Only rarely does a judge in a criminal case overturn the verdict
reached by jurors in her own courtroom. Still rarer is the judge who
admits to committing an error so serious it taints a verdict.

Los Angeles County Superior Court Judge Jacqueline Connor did both
Friday night in an extraordinary ruling that overturned the
convictions of three Rampart Division police officers, impressing
legal scholars with both her tightly reasoned legal arguments and her
unusual candor.

At least one scholar, however, questioned whether the judge would ever
have issued such an order had the defendants not been police officers.

"I think it's an excellent thing for a judge to do," said Stan
Goldman, a former public defender who is a professor of law at Loyola
University Law School. "I'm just saying I can't recall another case in
which it was done."

Goldman and other scholars agreed that prosecutors would have a tough
time persuading an appeals court to reverse Connor's ruling.

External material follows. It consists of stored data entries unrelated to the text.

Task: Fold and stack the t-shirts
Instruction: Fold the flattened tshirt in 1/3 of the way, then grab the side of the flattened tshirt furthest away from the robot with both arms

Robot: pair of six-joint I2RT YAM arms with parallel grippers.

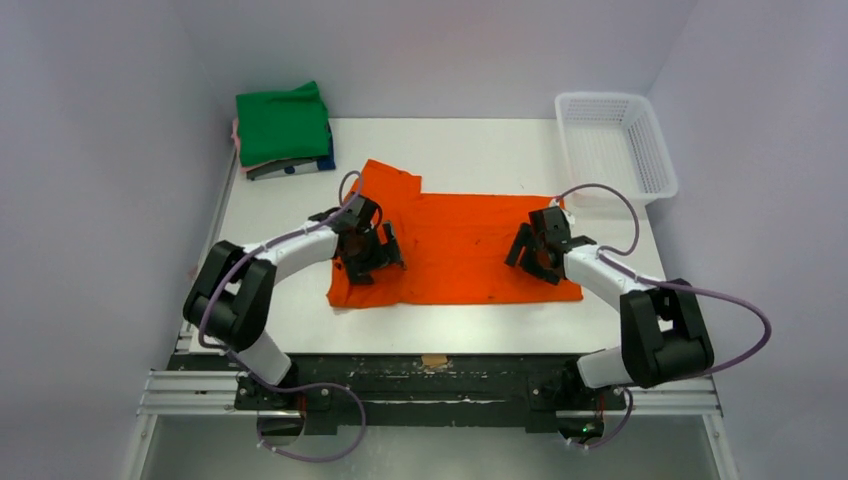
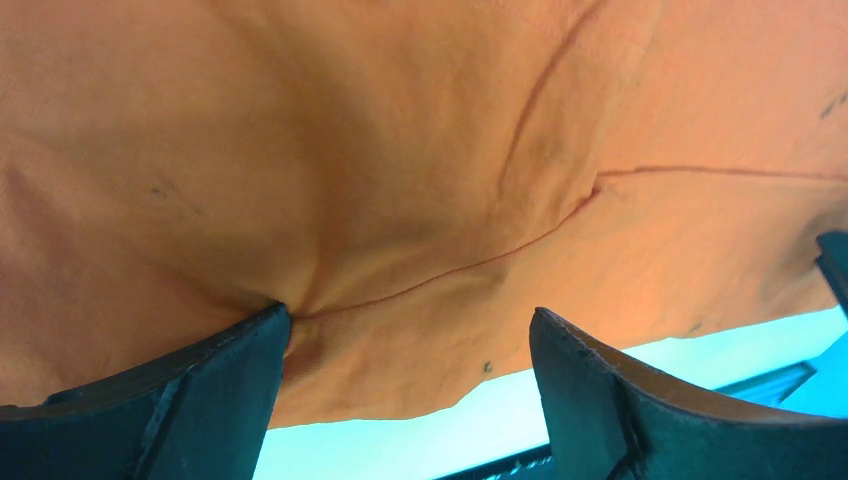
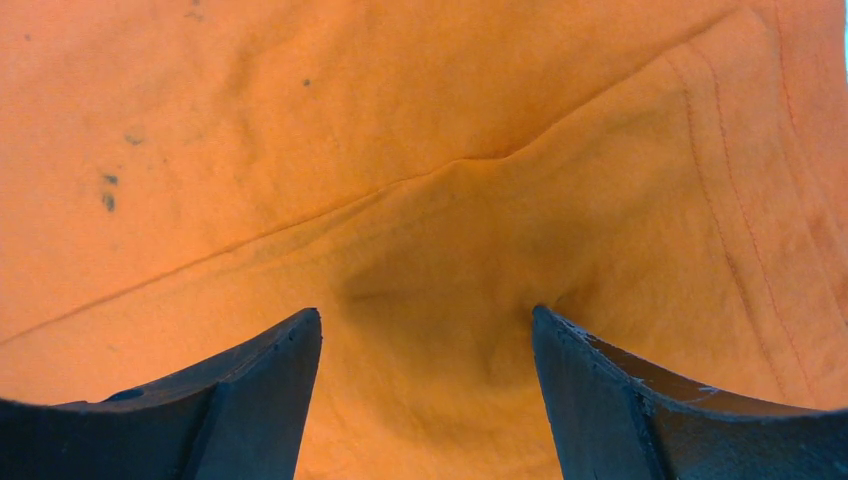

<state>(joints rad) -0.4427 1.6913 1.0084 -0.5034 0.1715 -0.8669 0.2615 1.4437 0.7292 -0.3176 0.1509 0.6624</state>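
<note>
Left claw (image 2: 408, 312), right claw (image 3: 426, 311) spread on orange tee (image 1: 470, 250)

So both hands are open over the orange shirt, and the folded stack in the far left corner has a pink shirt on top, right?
Not quite. The top external view shows a green shirt on top of the stack; a pink shirt only peeks out beneath it. The left hand and right hand are indeed open over the orange shirt.

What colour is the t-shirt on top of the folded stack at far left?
The top t-shirt is green, best seen in the top external view.
</note>
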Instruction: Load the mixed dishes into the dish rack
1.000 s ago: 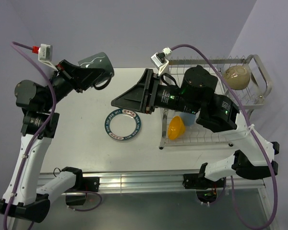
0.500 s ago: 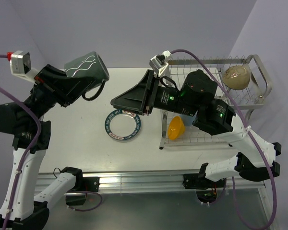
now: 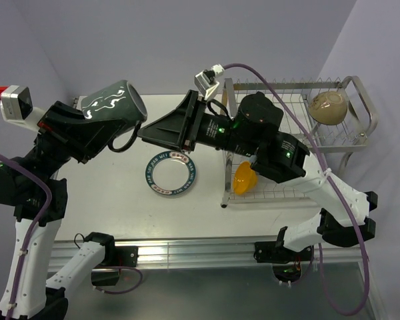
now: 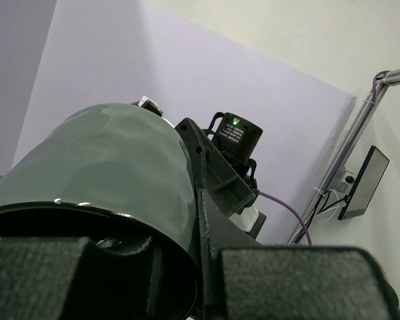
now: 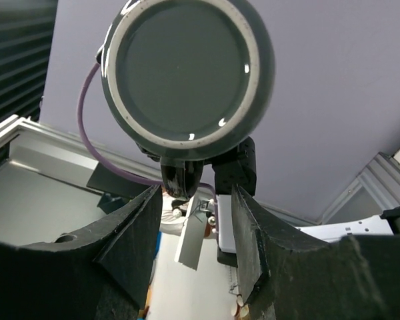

Even one
prosecutor familiar with the case agreed.

"It's a very well-written opinion, and it's going to be very difficult
to go in and say, 'This judge abused her discretion in this case,' "
the prosecutor said, speaking on the condition of anonymity. "And if
you can't prove that she abused it, then the Court of Appeals won't
reverse it."

Although he disagreed with the substance of the ruling, the prosecutor
conceded that Connor "understands the case law, and knows it well,"
and used it to "cover everything the Court of Appeals is likely to

Connor ruled just before midnight Friday in the case--the first to
arise from the scandal in the Los Angeles Police Department's Rampart
anti-gang unit. In her order, she wrote that the jury's verdict had
been compromised by the jurors' apparent misunderstanding of a common
phrase of police slang, and that she had committed a "fatal error" by
not recognizing the misunderstanding.

At the center of her reasoning was the notion that jurors had, in
effect, based their verdict on nonexistent evidence because of the way
they misinterpreted the phrase "with great bodily injury." The
officers were accused of framing suspected gang members by charging
them with committing assault "with force likely to produce great
bodily injury" when, in fact, prosecutors argued, no such assault had
taken place.

In testimony, police fell back on police shorthand--"cop speak," as
Connor called it--and spoke of "assault w/GBI," or "assault with great
bodily injury," even though the law does not require serious injuries
to actually occur.

In affidavits sought by defense lawyers after the verdict, several
jurors said they had been confused by the term and had assumed that,
because the officers were not seriously injured, they must have been
making up the charges against the suspected gang members. In effect,
the judge said, they were relying on "improper facts"--a faulty
understanding of the law.

"The court does conclude that there was jury misconduct, though
unintentional, misguided and inadvertent, in the consideration of
improper facts," she wrote.

Erwin Chemerinsky, a law professor at USC, said he expects Dist. Atty.
Steve Cooley to appeal the decision. But, he said, because the ruling
was so heavily based on the facts of the case, the appeal will be more

"The question on appeal is: Did the judge cross the line in
considering the mental processes of the jury?" Chemerinsky said.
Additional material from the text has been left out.